Kane's young deputy/friend Harvey Pell, who had assumed that Will "carried a lot of weight," is bitter that Kane didn't support him as his successor before the city fathers, passing over him as a replacement in favor of an unknown marshal from another town. Furthermore, an aggrieved Harvey accuses Will of speaking against him because he was possibly immature and "too young," or because his current girlfriend Helen was Will's old flame/mistress. [Helen Ramirez is the structural link-pin, through her romantic affairs, between all three male leads - young Harvey, hero Will, and villain Frank Miller.] Will denies only the second charge:

Harvey: If you'd gone with a new Marshal not due here 'til tomorrow, I'd be in charge around here, right?...If I'm good enough to hold down a job when there's trouble, how come the city fathers didn't trust me with it permanently?
Kane: I don't know.
Harvey: Don't ya?
Kane: No.
Harvey: That's funny. I figured you carried a lot of weight.
Kane: Maybe they didn't ask me. Maybe they figured you were too young.
Harvey: Do you think I'm too young too?
Kane: You sure act like it sometimes. Come on.
Harvey: It's very simple, Will. All you've got to do is tell the old boys when they come that I'm the new marshal. And tomorrow, they can tell the other fella they're sorry but the job's filled.
Kane: You really mean it, don't ya?
Harvey: Sure.
Kane: Well, I can't do it.
Harvey: Why not?
Kane: If you don't know, it's no use me tellin' ya.
Harvey: You mean you won't do it.
Kane: Have it your way.
Harvey: All right. The truth is, you probably talked against me from the start. You've been sore about me and Helen Ramirez right along, ain't ya?
Kane: You and Helen Ramirez? It so happens I didn't know, and it doesn't mean anything to me one way or the other. You ought to know that.
Harvey: Yeah, you've been washed up for more than a year. You go out and get yourself married, only you can't stand anybody takin' your place there, can ya, especially me?

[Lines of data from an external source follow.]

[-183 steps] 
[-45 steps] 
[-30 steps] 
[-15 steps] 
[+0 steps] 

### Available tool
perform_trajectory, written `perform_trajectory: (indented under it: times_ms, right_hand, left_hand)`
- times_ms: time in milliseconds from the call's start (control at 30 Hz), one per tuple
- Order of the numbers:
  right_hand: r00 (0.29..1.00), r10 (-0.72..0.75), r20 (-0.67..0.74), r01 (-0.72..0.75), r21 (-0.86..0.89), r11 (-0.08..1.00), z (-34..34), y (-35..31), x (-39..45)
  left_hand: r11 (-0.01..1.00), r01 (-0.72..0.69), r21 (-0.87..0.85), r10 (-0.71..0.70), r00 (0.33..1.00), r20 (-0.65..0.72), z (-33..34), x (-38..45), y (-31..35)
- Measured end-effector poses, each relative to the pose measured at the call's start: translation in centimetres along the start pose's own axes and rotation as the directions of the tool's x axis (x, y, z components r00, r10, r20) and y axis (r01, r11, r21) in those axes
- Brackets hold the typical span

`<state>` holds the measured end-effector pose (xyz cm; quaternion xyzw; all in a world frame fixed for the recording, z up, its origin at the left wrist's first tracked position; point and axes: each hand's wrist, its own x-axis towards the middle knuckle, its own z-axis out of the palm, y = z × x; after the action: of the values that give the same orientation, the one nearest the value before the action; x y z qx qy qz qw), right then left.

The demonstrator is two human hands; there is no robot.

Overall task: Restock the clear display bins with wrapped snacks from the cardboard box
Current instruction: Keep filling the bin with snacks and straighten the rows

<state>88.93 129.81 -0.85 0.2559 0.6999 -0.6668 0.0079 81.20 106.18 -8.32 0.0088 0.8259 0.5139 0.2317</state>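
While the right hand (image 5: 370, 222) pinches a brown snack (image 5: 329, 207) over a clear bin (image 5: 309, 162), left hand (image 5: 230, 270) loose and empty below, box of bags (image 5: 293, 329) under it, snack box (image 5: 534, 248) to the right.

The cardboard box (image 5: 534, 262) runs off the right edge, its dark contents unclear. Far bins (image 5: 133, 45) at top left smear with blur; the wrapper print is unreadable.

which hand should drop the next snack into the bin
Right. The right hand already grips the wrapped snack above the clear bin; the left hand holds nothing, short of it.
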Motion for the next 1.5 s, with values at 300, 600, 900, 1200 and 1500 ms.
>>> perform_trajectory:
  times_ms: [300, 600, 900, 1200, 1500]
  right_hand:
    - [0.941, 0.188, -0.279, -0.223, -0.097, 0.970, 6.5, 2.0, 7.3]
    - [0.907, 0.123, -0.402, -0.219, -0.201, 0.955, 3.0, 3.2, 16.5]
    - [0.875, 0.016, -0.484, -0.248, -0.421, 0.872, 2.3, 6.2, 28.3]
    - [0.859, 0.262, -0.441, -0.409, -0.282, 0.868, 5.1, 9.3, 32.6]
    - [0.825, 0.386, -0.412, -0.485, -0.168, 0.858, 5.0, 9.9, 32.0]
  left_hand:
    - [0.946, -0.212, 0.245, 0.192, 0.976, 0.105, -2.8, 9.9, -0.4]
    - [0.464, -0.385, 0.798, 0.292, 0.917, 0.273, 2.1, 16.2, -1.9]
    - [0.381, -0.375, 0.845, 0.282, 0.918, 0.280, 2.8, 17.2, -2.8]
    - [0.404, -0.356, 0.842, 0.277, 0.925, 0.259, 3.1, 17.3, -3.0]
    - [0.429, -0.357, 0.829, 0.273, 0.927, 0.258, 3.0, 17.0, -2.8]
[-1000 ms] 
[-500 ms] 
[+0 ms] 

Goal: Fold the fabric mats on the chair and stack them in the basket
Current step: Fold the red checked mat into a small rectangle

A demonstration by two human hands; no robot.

It is now 11:02, according to the clock in Will's office. Kane wants Harvey to support and help him ("to stick") but not based on Harvey's manipulative offer ("you put the word in for me like I said"). When the elder marshal refuses to insure the young deputy's appointment as successor, the weak-hearted, self-interested Harvey betrays Will. He quits - and removes his badge and holster.

Upon his return to a dark-haired and mature Helen, she reinforces her lack of faith in him and laughingly urges the sulking, cigar-smoking Harvey to "grow up." The aggravated, pompous, power-jealous ex-deputy grouses and swaggers about the room: "Why should he have gone for it? He needs me. He'll need me plenty when Frank Miller gets here...He should've had me made Marshal to begin with. He's just sore is all, sore about you and me." Helen kicks Harvey out, angered that he talked to Kane about the Marshal's past relationship with her [in the past, Helen had left Miller for Kane]:

Harvey: Who did the walking out anyway, you or him?...You're gonna talk different when Frank Miller gets here. You might want somebody around you then when you try to explain to him about Kane.
Helen: I can take care of myself.
Harvey: Sure, only from what I've heard you might not be so pretty when he gets through with ya. I won't be back.
Helen: Good.

The clock on their mantle registers 11:05 am. Fearing the arrival of Frank Miller, Helen resourcefully decides to negotiate with Ed Weaver to sell her business ("get out"). Amy has returned to town - seen from a high-angle shot, she enters the hotel lobby and politely asks to wait there for the noon train. Outside, children on the dirty Main Street chase each other and play shoot-'em-up. The venal hotel clerk (Howland Chamberlin) is eager for bloodshed:

You're leaving on the noon train...but your husband ain't?...It's mighty interesting. Now, me, I wouldn't leave this town at noon for all the tea in China. No sir, it's going to be quite a sight to see.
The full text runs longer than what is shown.